Saturday, February 9, 2008

Is there growing contempt for books?

A news story and a blog entry both raise this question, though in opposite ways that are interesting.

Emilia Askari reports in the Detroit Free Press that "even the most popular libraries have some books on the back shelves or in the basement that no one ever wants to read." Discomfort with discarding or destroying books leads many libraries and people to find alternative means of disposal. So besides selling them at rummage sales and giving them away, the Bloomsfield Public Library decided to exhibit art works made from these unwanted volumes. One of the artists found the experience of sculpting with books and branches very positive: "I love sculptural things, and I love books, and I love trees."

But blogger Lynn Wienck on Book Patrol takes such book art as one piece of evidence of growing contempt for books.

I like books for themselves finding sufficient beauty in printed words, illustrations, and bindings. Atmosphere, mystery, and excitement are found among the simple black-and-white lines of text. Why then are books utilized to generate art, furniture, lamps, and clocks? The art is superb, creative, and fresh, but books are cut, drilled, and painted for a final product having nothing to do with reading skills. It seems a travesty, a mockery, of the original intent of the volume.

One could let this pass as yet another example of how different people have opposite values. However, both the news story and the blog account start with the wide-spread view that, due to cultural changes fueled in part by evolving technology and capitalistic commodification, books have lost value in many people's eyes.

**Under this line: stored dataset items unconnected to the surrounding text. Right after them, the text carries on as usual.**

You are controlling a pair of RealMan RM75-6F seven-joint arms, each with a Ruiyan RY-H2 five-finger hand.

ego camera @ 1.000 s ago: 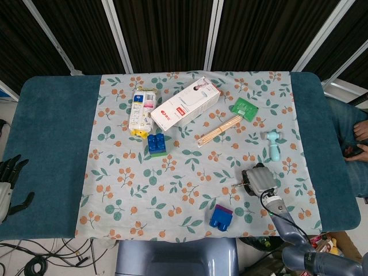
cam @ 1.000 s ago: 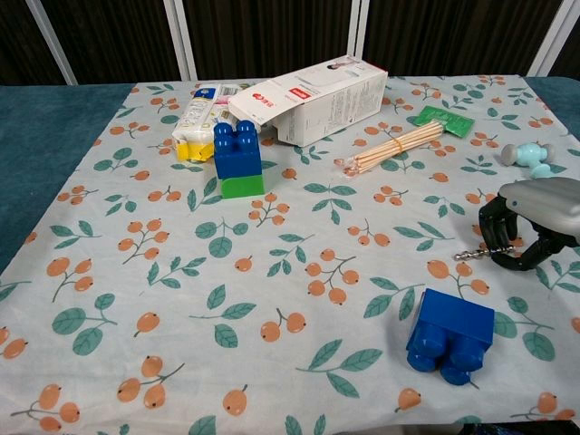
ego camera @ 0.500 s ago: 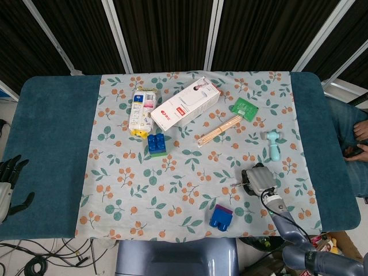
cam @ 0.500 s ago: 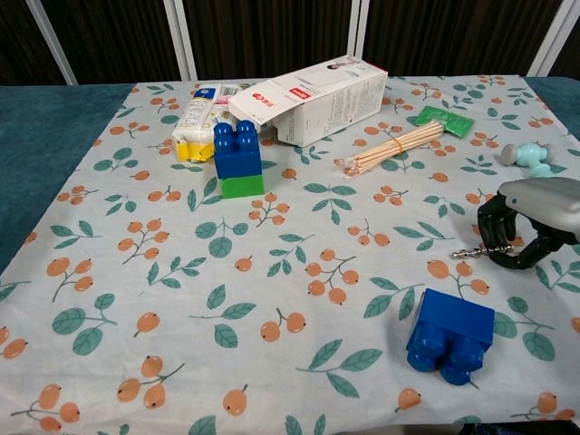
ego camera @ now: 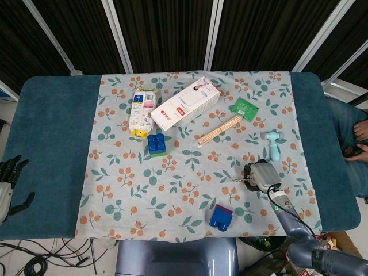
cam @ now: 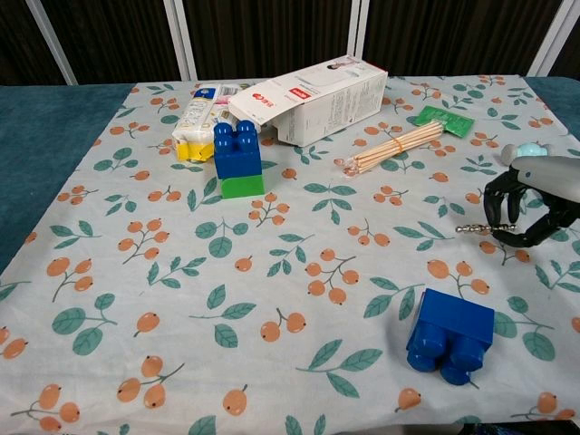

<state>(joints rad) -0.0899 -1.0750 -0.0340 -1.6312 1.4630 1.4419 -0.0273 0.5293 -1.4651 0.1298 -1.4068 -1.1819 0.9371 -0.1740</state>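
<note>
Right hand point(cam: 527, 210) curled around a small corkscrew point(cam: 475, 229), lifted just off the floral cloth point(cam: 272, 272), screw tip poking left. Left hand point(ego camera: 8, 184) spread, idle at tabletop point(ego camera: 46, 132) edge.

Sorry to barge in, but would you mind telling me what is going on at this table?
The right hand holds a small corkscrew, its metal spiral pointing left just above the floral cloth, beside a blue block. The left hand rests idle and open at the table's far edge. A white box, skewers and a blue-green block lie untouched further back.
</note>
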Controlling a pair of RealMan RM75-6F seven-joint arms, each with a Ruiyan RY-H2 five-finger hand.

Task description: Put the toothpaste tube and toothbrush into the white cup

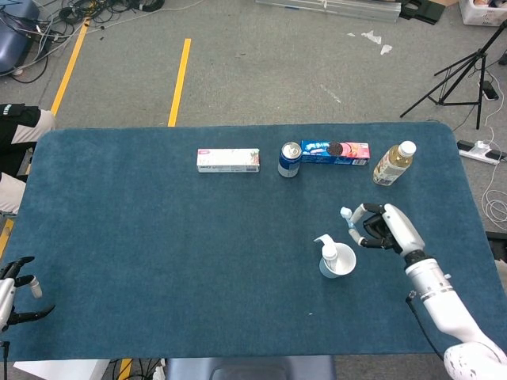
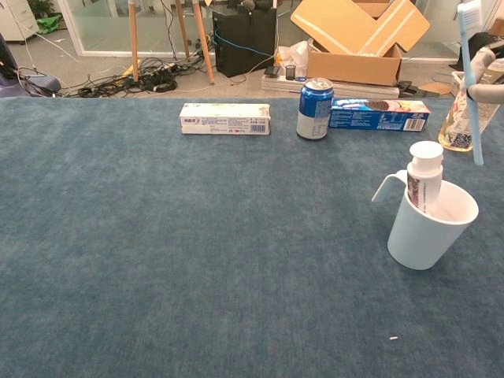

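Observation:
The white cup (image 1: 343, 262) (image 2: 429, 228) stands right of the table's middle, with the toothpaste tube (image 1: 329, 256) (image 2: 424, 176) upright inside it, cap up. My right hand (image 1: 386, 228) (image 2: 489, 82) hovers just right of and above the cup, pinching the blue toothbrush (image 1: 349, 218) (image 2: 470, 79). In the chest view the brush hangs nearly vertical, bristle head up, its lower end above the cup's right rim. My left hand (image 1: 16, 289) rests at the table's near left corner, fingers spread and holding nothing.
Along the far side lie a toothpaste box (image 1: 228, 160) (image 2: 224, 119), a blue can (image 1: 290, 159) (image 2: 315, 108), a cookie box (image 1: 335, 152) (image 2: 379, 115) and a drink bottle (image 1: 394, 164) (image 2: 461, 118). The bottle stands just behind my right hand.

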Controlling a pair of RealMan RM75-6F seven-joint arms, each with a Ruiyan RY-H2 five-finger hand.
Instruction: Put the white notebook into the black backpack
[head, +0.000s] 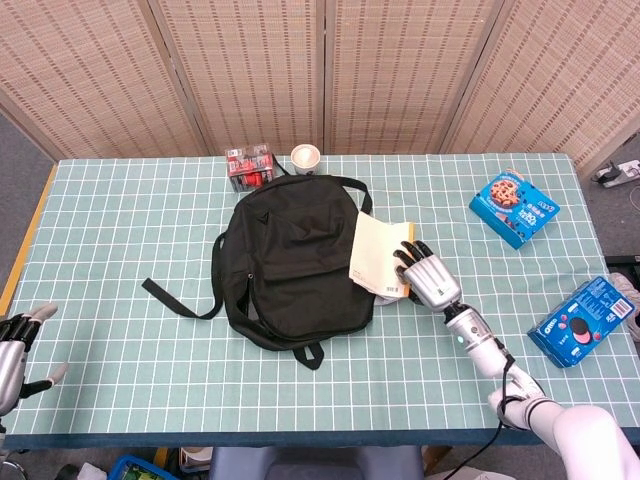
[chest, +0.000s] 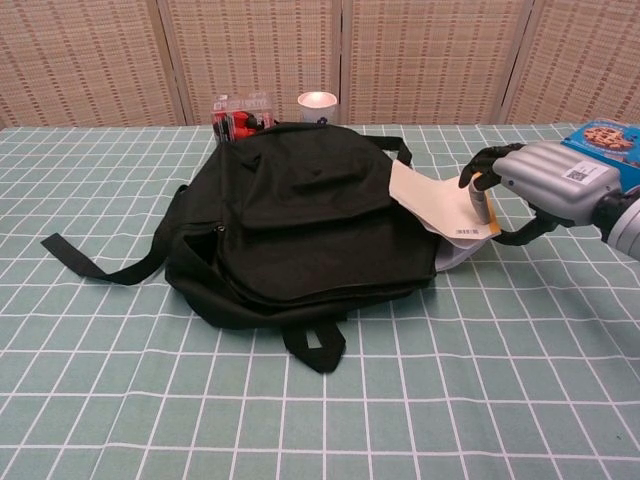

The suspicion that this assumption is quite wrong led me to create this blog. All the varied instances of iconic books and texts indexed by the labels at left show that their veneration remains quite high, especially as measured by the crass scales of consumer culture, whether in terms of record auction prices or total numbers of books sold, but also as reflected in religious, political, and personal practices world-wide. Of course, many people dislike many of the uses to which books are put. But such disagreements, and especially the vehemence with which they are often expressed, only underscore the iconic status of books in the first place.